Have ta'en new forms and fled;

The common sun goes up;

The dead are with the dead.

'T was but a phantom life

That seemed to think and will,

Evolving self and God

By some subjective skill;

That had its day of passage hither,

But knew no whence and knows no whither."

For this latest testimony of science to the reasonableness of the Christian hope, we have to thank the illustrious scientist, who has just risen from a well-rounded life of patient fidelity to truth into the realization of the great coming change.
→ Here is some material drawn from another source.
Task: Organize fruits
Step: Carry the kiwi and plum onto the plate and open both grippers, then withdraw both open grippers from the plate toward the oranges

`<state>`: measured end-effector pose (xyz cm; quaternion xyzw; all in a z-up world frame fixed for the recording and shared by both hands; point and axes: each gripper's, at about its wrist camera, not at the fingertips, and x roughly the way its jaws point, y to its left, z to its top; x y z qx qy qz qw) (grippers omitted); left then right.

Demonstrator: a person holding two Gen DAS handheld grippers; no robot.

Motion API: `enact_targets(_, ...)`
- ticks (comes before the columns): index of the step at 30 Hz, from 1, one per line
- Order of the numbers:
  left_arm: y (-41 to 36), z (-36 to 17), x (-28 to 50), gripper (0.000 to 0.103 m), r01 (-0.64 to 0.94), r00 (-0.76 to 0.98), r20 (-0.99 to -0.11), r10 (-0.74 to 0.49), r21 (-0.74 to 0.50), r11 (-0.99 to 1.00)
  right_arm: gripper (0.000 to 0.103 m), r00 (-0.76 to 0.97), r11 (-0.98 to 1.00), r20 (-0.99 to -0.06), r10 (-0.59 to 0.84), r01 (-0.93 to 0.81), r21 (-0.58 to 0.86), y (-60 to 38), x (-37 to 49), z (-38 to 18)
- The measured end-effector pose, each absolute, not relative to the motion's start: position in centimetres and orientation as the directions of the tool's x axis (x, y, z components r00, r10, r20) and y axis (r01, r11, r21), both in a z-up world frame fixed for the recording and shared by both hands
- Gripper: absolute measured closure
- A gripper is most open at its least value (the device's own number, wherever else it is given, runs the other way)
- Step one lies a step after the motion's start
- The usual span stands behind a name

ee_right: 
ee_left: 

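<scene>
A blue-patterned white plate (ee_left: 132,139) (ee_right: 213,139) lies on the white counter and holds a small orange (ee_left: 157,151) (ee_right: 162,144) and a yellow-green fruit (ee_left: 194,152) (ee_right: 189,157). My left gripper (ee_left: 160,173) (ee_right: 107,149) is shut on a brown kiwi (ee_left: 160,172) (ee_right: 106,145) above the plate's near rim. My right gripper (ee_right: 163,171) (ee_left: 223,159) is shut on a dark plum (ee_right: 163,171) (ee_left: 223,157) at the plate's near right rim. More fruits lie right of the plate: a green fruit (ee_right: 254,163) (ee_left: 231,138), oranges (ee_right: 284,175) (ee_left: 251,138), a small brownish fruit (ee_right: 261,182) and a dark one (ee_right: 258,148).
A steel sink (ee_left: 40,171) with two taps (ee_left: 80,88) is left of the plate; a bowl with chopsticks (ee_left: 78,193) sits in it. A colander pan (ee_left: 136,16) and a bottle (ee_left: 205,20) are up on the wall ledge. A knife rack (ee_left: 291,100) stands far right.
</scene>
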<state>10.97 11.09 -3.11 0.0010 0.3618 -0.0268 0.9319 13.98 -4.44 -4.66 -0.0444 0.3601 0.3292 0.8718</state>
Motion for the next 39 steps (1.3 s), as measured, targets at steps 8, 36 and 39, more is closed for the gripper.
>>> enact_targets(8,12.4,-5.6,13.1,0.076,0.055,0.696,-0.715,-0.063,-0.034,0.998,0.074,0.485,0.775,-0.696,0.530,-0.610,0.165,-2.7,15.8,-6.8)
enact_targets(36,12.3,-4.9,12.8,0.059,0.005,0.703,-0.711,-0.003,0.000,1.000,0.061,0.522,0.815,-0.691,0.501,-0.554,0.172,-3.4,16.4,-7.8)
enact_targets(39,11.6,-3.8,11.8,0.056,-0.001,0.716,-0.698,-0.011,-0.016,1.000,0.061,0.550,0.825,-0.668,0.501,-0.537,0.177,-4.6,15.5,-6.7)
The relation which his scientific views may have assumed toward special Christian doctrines, in his own way of thinking, can not impair the benefit which they may render to Christianity as well as to theism in the thinking of others. The words which the venerable burial service of the Church of England uttered over his grave in that historic abbey may through his labors flash into some bewildered minds a clearer conviction of a divine reality. "Behold, I show you a mystery. We shall all be changed. For this corruptible must put on incorruption, and this mortal must put on immortality."

ARTICLE V.-THE PRESERVATION OF THE CLASSIC TEXTS.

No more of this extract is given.